Recorded data
···
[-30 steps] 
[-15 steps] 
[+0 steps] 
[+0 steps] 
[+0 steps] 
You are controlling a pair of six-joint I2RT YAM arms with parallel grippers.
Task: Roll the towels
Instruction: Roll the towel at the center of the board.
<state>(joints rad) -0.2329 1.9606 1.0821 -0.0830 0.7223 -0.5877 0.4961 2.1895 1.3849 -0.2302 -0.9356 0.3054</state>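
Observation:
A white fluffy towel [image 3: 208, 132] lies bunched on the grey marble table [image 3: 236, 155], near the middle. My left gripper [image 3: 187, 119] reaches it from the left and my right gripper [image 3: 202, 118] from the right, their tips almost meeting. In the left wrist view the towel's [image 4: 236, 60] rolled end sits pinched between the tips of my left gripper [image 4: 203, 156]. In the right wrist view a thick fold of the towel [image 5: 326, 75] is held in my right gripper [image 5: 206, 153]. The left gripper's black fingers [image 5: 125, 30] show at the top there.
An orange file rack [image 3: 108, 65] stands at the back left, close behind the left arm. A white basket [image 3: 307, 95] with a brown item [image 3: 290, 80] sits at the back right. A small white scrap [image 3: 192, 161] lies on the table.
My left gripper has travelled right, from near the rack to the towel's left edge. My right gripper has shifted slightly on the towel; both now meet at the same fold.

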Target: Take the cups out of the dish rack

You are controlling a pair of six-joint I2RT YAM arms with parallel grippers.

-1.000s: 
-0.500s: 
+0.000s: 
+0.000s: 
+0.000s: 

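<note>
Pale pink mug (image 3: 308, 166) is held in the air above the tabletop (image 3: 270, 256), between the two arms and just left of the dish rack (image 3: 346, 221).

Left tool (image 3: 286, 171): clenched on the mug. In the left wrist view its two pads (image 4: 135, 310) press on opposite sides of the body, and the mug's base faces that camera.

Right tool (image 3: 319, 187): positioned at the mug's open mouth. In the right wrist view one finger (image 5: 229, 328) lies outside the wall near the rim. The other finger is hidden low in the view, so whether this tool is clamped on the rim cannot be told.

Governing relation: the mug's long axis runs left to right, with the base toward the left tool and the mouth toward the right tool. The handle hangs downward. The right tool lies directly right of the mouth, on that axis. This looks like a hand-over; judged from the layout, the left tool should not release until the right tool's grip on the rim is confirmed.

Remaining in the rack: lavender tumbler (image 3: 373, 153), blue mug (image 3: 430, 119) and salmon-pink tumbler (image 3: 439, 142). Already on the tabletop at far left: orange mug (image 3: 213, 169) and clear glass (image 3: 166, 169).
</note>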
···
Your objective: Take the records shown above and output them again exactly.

Reply:
[-30 steps] 
[-15 steps] 
[+0 steps] 
[+0 steps] 
[+0 steps] 
You are controlling a pair of six-joint I2RT YAM arms with parallel grippers.
Task: Roll the towels
Instruction: Roll the towel at the center of the board.
<state>(joints rad) -0.2329 1.9606 1.0821 -0.0830 0.7223 -0.5877 0.4961 2.1895 1.3849 -0.2302 -0.9356 0.3054</state>
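Observation:
A white fluffy towel [image 3: 208, 132] lies bunched on the grey marble table [image 3: 236, 155], near the middle. My left gripper [image 3: 187, 119] reaches it from the left and my right gripper [image 3: 202, 118] from the right, their tips almost meeting. In the left wrist view the towel's [image 4: 236, 60] rolled end sits pinched between the tips of my left gripper [image 4: 203, 156]. In the right wrist view a thick fold of the towel [image 5: 326, 75] is held in my right gripper [image 5: 206, 153]. The left gripper's black fingers [image 5: 125, 30] show at the top there.
An orange file rack [image 3: 108, 65] stands at the back left, close behind the left arm. A white basket [image 3: 307, 95] with a brown item [image 3: 290, 80] sits at the back right. A small white scrap [image 3: 192, 161] lies on the table.
My left gripper has travelled right, from near the rack to the towel's left edge. My right gripper has shifted slightly on the towel; both now meet at the same fold.
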
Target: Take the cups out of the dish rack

You are controlling a pair of six-joint I2RT YAM arms with parallel grippers.

-1.000s: 
-0.500s: 
+0.000s: 
+0.000s: 
+0.000s: 

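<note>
Pale pink mug (image 3: 308, 166) is held in the air above the tabletop (image 3: 270, 256), between the two arms and just left of the dish rack (image 3: 346, 221).

Left tool (image 3: 286, 171): clenched on the mug. In the left wrist view its two pads (image 4: 135, 310) press on opposite sides of the body, and the mug's base faces that camera.

Right tool (image 3: 319, 187): positioned at the mug's open mouth. In the right wrist view one finger (image 5: 229, 328) lies outside the wall near the rim. The other finger is hidden low in the view, so whether this tool is clamped on the rim cannot be told.

Governing relation: the mug's long axis runs left to right, with the base toward the left tool and the mouth toward the right tool. The handle hangs downward. The right tool lies directly right of the mouth, on that axis. This looks like a hand-over; judged from the layout, the left tool should not release until the right tool's grip on the rim is confirmed.

Remaining in the rack: lavender tumbler (image 3: 373, 153), blue mug (image 3: 430, 119) and salmon-pink tumbler (image 3: 439, 142). Already on the tabletop at far left: orange mug (image 3: 213, 169) and clear glass (image 3: 166, 169).
</note>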

No further output remains.